| ACTIVITY |
Transcribe, word for word and without additions, each line below from the one containing "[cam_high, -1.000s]" through the one containing "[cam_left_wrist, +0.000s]", both ends included.
══ RECORDS SHOWN
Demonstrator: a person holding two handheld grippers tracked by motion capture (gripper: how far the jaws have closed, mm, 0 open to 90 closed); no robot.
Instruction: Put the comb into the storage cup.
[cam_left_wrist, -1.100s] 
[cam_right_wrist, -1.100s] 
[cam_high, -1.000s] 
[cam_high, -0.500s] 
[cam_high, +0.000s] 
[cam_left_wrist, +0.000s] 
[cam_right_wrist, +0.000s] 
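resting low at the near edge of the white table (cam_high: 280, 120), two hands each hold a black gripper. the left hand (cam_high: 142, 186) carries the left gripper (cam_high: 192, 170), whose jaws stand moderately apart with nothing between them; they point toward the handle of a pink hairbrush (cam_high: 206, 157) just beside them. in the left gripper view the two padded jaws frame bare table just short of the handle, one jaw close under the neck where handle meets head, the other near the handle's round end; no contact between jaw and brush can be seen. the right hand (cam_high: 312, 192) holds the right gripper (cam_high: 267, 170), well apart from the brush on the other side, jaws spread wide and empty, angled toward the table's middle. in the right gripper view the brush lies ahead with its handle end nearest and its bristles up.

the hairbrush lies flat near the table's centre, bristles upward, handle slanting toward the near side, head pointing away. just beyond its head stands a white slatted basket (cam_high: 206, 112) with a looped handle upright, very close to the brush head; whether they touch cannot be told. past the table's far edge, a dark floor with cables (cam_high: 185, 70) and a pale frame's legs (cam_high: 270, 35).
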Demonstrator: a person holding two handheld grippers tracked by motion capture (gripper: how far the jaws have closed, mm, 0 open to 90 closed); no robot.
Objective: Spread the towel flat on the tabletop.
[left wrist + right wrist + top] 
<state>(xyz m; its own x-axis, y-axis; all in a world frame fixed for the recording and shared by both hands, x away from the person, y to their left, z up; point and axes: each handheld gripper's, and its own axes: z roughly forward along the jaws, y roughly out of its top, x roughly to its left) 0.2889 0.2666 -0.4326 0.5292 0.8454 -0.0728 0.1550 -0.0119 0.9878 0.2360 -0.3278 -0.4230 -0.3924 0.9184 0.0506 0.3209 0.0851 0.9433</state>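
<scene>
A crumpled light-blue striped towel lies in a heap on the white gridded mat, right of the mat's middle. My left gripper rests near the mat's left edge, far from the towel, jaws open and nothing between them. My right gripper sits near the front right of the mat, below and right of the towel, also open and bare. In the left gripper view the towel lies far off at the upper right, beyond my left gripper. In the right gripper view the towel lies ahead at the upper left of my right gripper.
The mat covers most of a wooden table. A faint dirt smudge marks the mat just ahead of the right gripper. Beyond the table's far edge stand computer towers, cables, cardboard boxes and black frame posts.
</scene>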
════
| COMPLETED TASK |
[cam_high, -1.000s] 
[cam_high, -0.500s] 
[cam_high, +0.000s] 
[cam_left_wrist, +0.000s] 

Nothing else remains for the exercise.